Task: Return the full listing, so that each line matches the original exactly.
(Dataset excerpt Opens)
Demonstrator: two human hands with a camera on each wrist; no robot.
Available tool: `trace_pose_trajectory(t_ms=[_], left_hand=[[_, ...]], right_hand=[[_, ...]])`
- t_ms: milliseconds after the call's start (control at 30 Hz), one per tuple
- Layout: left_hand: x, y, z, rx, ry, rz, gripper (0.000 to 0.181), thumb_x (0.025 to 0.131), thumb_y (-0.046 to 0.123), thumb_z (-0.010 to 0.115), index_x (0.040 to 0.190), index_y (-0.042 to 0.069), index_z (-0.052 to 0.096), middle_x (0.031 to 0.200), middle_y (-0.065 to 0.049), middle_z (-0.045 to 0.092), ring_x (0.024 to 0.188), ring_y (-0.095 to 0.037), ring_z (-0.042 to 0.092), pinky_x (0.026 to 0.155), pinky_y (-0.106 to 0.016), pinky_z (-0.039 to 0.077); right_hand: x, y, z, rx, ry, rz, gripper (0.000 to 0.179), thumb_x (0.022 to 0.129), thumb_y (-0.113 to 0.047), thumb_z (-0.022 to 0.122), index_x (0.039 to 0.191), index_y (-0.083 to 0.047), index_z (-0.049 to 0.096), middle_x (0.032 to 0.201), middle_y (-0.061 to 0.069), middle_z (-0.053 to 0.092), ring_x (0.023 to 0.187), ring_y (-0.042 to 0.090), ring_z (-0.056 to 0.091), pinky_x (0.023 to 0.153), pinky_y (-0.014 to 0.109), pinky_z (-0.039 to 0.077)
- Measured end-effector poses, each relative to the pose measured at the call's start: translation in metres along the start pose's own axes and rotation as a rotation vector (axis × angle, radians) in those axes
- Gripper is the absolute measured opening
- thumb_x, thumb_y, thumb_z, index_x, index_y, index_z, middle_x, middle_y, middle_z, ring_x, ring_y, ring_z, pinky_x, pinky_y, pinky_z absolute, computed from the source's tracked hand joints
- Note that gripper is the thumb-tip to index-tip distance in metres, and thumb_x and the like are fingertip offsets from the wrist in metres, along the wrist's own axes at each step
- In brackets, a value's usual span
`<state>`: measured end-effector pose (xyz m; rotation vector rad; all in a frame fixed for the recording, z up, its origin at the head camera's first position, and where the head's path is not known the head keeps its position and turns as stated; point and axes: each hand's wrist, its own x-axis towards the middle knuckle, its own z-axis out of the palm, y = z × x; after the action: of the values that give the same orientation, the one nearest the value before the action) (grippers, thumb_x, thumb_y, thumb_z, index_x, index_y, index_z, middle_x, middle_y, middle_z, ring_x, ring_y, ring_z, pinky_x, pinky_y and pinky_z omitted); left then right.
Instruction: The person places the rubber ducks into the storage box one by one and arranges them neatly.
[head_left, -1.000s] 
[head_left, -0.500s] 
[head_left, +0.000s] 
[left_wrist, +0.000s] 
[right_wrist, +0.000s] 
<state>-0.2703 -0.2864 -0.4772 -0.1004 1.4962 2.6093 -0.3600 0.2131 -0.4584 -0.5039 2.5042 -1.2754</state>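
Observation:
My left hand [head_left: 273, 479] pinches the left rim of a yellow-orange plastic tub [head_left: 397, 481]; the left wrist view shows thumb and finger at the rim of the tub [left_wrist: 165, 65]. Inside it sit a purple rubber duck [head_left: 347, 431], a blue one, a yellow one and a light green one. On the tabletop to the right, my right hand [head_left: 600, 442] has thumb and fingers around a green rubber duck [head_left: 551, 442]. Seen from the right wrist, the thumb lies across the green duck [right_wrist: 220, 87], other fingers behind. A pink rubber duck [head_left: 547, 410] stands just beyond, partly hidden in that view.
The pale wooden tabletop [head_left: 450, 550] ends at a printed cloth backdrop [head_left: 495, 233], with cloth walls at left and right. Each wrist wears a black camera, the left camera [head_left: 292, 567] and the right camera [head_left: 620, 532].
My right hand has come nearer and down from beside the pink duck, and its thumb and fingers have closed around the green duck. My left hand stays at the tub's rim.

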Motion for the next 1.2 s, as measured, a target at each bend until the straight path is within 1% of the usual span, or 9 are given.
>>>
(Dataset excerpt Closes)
Exercise solution:
Demonstrator: two human hands with a camera on each wrist; no robot.
Available tool: `trace_pose_trajectory(t_ms=[_], left_hand=[[_, ...]], right_hand=[[_, ...]])`
- t_ms: milliseconds after the call's start (control at 30 Hz), one per tuple
- Layout: left_hand: x, y, z, rx, ry, rz, gripper (0.000 to 0.181), thumb_x (0.025 to 0.131), thumb_y (-0.046 to 0.123), thumb_z (-0.010 to 0.115), index_x (0.040 to 0.190), index_y (-0.042 to 0.069), index_z (-0.052 to 0.096), middle_x (0.031 to 0.200), middle_y (-0.065 to 0.049), middle_z (-0.045 to 0.092), ring_x (0.024 to 0.188), ring_y (-0.095 to 0.037), ring_z (-0.042 to 0.092), pinky_x (0.026 to 0.155), pinky_y (-0.106 to 0.016), pinky_z (-0.039 to 0.077); right_hand: x, y, z, rx, ry, rz, gripper (0.000 to 0.179), thumb_x (0.022 to 0.129), thumb_y (-0.113 to 0.047), thumb_z (-0.022 to 0.122), index_x (0.039 to 0.191), index_y (-0.083 to 0.047), index_z (-0.049 to 0.096), middle_x (0.032 to 0.201), middle_y (-0.061 to 0.069), middle_z (-0.053 to 0.092), ring_x (0.023 to 0.187), ring_y (-0.042 to 0.090), ring_z (-0.056 to 0.091), pinky_x (0.023 to 0.153), pinky_y (-0.014 to 0.109), pinky_z (-0.039 to 0.077)
- Measured end-effector poses, each relative to the pose measured at the call's start: translation in metres along the start pose's own axes and rotation as a rotation vector (axis × angle, radians) in those axes
- Gripper is the absolute measured opening
- thumb_x, thumb_y, thumb_z, index_x, index_y, index_z, middle_x, middle_y, middle_z, ring_x, ring_y, ring_z, pinky_x, pinky_y, pinky_z absolute, computed from the source's tracked hand joints
- Note that gripper is the thumb-tip to index-tip distance in metres, and thumb_x and the like are fingertip offsets from the wrist in metres, along the wrist's own axes at each step
- In brackets, a value's usual span
`<state>`: measured end-effector pose (xyz m; rotation vector rad; all in a frame fixed for the recording, z up, its origin at the head camera's first position, and where the head's path is not known the head keeps its position and turns as stated; point and axes: each hand's wrist, its own x-axis towards the middle knuckle, its own z-axis out of the palm, y = z × x; after the action: of the values that give the same orientation, the one nearest the value before the action) (grippers, thumb_x, thumb_y, thumb_z, index_x, index_y, index_z, middle_x, middle_y, middle_z, ring_x, ring_y, ring_z, pinky_x, pinky_y and pinky_z omitted); left then right.
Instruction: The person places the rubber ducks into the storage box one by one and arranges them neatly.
[head_left, -1.000s] 
[head_left, -0.500s] 
[head_left, +0.000s] 
[left_wrist, +0.000s] 
[right_wrist, +0.000s] 
<state>-0.2703 -0.2864 -0.4772 -0.1004 1.4962 2.6093 -0.3600 0.2131 -0.4584 -0.5039 2.5042 -1.2754</state>
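Observation:
My left hand [head_left: 273, 479] pinches the left rim of a yellow-orange plastic tub [head_left: 397, 481]; the left wrist view shows thumb and finger at the rim of the tub [left_wrist: 165, 65]. Inside it sit a purple rubber duck [head_left: 347, 431], a blue one, a yellow one and a light green one. On the tabletop to the right, my right hand [head_left: 600, 442] has thumb and fingers around a green rubber duck [head_left: 551, 442]. Seen from the right wrist, the thumb lies across the green duck [right_wrist: 220, 87], other fingers behind. A pink rubber duck [head_left: 547, 410] stands just beyond, partly hidden in that view.
The pale wooden tabletop [head_left: 450, 550] ends at a printed cloth backdrop [head_left: 495, 233], with cloth walls at left and right. Each wrist wears a black camera, the left camera [head_left: 292, 567] and the right camera [head_left: 620, 532].
My right hand has come nearer and down from beside the pink duck, and its thumb and fingers have closed around the green duck. My left hand stays at the tub's rim.
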
Motion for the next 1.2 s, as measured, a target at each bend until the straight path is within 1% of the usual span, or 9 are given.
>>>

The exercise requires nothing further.